However, I have to agree with above. Regardless if your course staff is power tripping or not, they are course staff, you are on course and have been given and order. It may suck a bit, but seriously? This is what you want to fight? There are far more important things to fight about than the colour of your shirt. ESPECIALLY while on course.

Wook


----------



## underjeep (9 Feb 2012)

lethalLemon said:
			
		

> Like I said, it's complex. But given that "X" said to remove "Y". You could be charged under 83 NDA for not obeying by "X", but also under 129 NDA because you did not remove "Y".
> 
> If that makes sense.
> 
> I'm sure that someone with more experience will shed some light on this issue.

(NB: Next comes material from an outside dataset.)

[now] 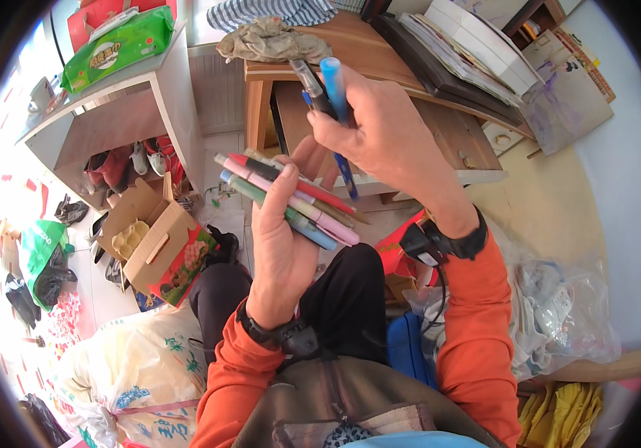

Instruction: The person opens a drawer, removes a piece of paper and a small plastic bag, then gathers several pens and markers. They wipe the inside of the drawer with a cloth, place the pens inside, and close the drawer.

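Observation:
A bundle of pens point(292, 201), with pink, red, green and light blue ones among them, lies across the palm of my left hand point(284, 252), the thumb pressed over it. My right hand point(379, 131), higher and to the right, grips a few more pens: a light blue one point(332, 84), a dark one with a clear cap point(314, 87), and a dark blue one point(345, 175) whose lower end shows beneath the hand. Fingertips of the left hand show behind the right hand's pens. The number of pens in each hand is hard to tell.
Ahead stands a wooden desk point(365, 47) with a crumpled cloth point(275, 42) and a stack of papers point(460, 56). Left are a shoe cabinet point(177, 84), an open cardboard box point(152, 246) and a large stuffed sack point(141, 358). Plastic bags point(566, 313) lie at right.

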Motion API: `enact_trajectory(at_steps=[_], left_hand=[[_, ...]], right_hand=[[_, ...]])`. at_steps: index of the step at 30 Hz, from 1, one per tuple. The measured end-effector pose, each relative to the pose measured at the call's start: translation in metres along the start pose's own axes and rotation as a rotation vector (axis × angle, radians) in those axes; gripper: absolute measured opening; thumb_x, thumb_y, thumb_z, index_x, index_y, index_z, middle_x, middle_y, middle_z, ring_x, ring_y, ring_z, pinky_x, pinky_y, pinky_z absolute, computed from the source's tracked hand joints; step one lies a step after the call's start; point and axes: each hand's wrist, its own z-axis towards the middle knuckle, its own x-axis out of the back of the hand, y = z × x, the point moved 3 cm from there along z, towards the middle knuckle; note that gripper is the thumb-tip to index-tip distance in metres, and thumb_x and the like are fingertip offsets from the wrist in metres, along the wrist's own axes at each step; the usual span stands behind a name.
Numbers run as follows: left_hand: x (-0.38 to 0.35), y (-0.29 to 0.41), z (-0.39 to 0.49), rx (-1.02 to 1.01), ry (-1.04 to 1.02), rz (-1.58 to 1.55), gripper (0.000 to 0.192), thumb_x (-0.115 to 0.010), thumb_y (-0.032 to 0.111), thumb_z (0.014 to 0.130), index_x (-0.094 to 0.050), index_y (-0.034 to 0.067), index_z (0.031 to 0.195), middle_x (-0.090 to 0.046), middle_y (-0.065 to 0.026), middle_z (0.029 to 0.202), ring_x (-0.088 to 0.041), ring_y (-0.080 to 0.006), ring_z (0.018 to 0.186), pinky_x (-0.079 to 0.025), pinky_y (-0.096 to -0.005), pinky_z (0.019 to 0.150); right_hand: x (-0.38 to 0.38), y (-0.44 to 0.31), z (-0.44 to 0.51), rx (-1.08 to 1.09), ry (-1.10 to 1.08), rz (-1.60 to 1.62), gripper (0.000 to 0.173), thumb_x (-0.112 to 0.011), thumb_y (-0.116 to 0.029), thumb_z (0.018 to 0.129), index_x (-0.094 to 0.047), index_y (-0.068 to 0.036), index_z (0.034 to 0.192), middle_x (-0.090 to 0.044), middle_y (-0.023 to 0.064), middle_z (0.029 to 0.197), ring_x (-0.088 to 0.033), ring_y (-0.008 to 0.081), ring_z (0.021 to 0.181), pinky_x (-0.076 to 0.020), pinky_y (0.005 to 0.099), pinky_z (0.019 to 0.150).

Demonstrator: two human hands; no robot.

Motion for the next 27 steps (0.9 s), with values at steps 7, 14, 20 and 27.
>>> enact_trajectory(at_steps=[7,14,20,27], left_hand=[[0.001,-0.017,-0.012,0.199,-0.045,-0.020,0.031,-0.061,0.020,0.097,-0.053,0.006,0.123,-0.062,-0.0062,0.113,-0.064,-0.0189,0.102,-0.054,-0.0369,0.089],[0.001,-0.019,-0.012,0.215,-0.004,0.023,0.030,-0.061,0.017,0.096,-0.053,0.006,0.123,-0.063,-0.0067,0.110,-0.065,-0.0196,0.100,-0.056,-0.0377,0.086],[-0.002,-0.022,-0.016,0.221,-0.103,0.055,0.028,-0.060,0.019,0.097,-0.054,0.005,0.121,-0.064,-0.0068,0.106,-0.066,-0.0197,0.097,-0.057,-0.0381,0.084],[0.009,-0.032,-0.012,0.165,-0.077,-0.007,0.027,-0.059,0.028,0.099,-0.059,0.011,0.119,-0.064,-0.0014,0.114,-0.061,-0.0168,0.106,-0.048,-0.0360,0.099]], right_hand=[[-0.004,-0.011,-0.030,-0.133,-0.201,0.151,0.026,-0.063,-0.022,0.093,-0.060,0.003,0.095,-0.056,0.0194,0.068,-0.052,0.0314,0.058,-0.0407,0.0381,0.056],[0.003,-0.009,-0.050,-0.135,-0.130,0.088,0.024,-0.064,-0.019,0.092,-0.060,0.004,0.098,-0.058,0.0207,0.069,-0.054,0.0347,0.058,-0.0406,0.0386,0.054],[0.012,-0.001,-0.056,-0.316,-0.062,0.173,0.026,-0.070,-0.019,0.088,-0.063,0.000,0.104,-0.062,0.0166,0.069,-0.058,0.0300,0.055,-0.0437,0.0350,0.051],[0.000,-0.034,-0.078,-0.081,-0.034,-0.219,0.028,-0.067,-0.025,0.089,-0.065,-0.007,0.110,-0.066,0.0113,0.087,-0.065,0.0315,0.073,-0.0502,0.0408,0.060]])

I'm basically being charged because the staff is misinformed and my reluctance to change a shirt that is acceptable.  Under your baseball cap example. the Sgt should have been charged with both or none otherwise it's teaching you should follow every order even if you think its wrong which can be good or *bad* under different scenarios (take that trench private!! or *kill those innocent civilians private!!*)

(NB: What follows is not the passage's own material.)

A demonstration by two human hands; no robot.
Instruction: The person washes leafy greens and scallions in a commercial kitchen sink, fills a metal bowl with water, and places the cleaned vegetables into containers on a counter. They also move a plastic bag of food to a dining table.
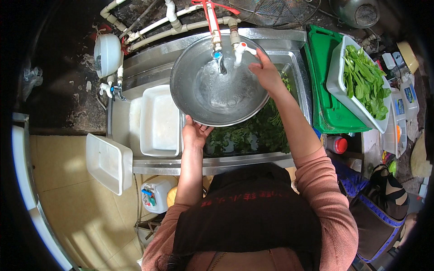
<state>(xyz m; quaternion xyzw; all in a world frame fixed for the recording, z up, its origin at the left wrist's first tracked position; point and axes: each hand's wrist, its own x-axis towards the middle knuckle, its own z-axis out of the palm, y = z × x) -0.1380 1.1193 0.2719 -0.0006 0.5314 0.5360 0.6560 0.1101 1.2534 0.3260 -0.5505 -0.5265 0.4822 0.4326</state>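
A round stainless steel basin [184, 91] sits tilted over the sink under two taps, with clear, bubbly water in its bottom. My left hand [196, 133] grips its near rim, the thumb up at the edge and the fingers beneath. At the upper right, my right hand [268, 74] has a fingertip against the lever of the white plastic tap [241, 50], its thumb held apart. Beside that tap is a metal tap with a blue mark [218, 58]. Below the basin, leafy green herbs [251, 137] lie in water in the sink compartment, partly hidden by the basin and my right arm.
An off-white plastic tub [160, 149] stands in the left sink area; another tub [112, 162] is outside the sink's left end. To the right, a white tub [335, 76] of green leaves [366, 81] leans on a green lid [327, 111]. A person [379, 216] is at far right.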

What If I was properly wearing my uniform and the staff member told me to take off my beret and wear a baseball cap.  Now I can be charged under 83 of the NDA for not changing my beret into a baseball cap, or charged under 129 NDA for changing my beret into a baseball cap.  There's nothing different in the literature except under this example, the only thing preventing me from being charged would be how ridiculous the order is, and I'm saying making someone change out of a green t-shirt is ridiculous as well.


----------



## Tow Tripod (9 Feb 2012)

Underjeep is off to a very long career! Fight the Power!


----------



## OldSolduer (9 Feb 2012)

underjeep said:
			
		

> I'm basically being charged because the staff is misinformed and my reluctance to change a shirt that is acceptable.  Under your baseball cap example. the Sgt should have been charged with both or none otherwise it's teaching you should follow every order even if you think its wrong which can be good or *bad* under different scenarios (take that trench private!! or *kill those innocent civilians private!!*)
> 
> What If I was properly wearing my uniform and the staff member told me to take off my beret and wear a baseball cap.  Now I can be charged under 83 of the NDA for not changing my beret into a baseball cap, or charged under 129 NDA for changing my beret into a baseball cap.  There's nothing different in the literature except under this example, the only thing preventing me from being charged would be how ridiculous the order is, and I'm saying making someone change out of a green t-shirt is ridiculous as well.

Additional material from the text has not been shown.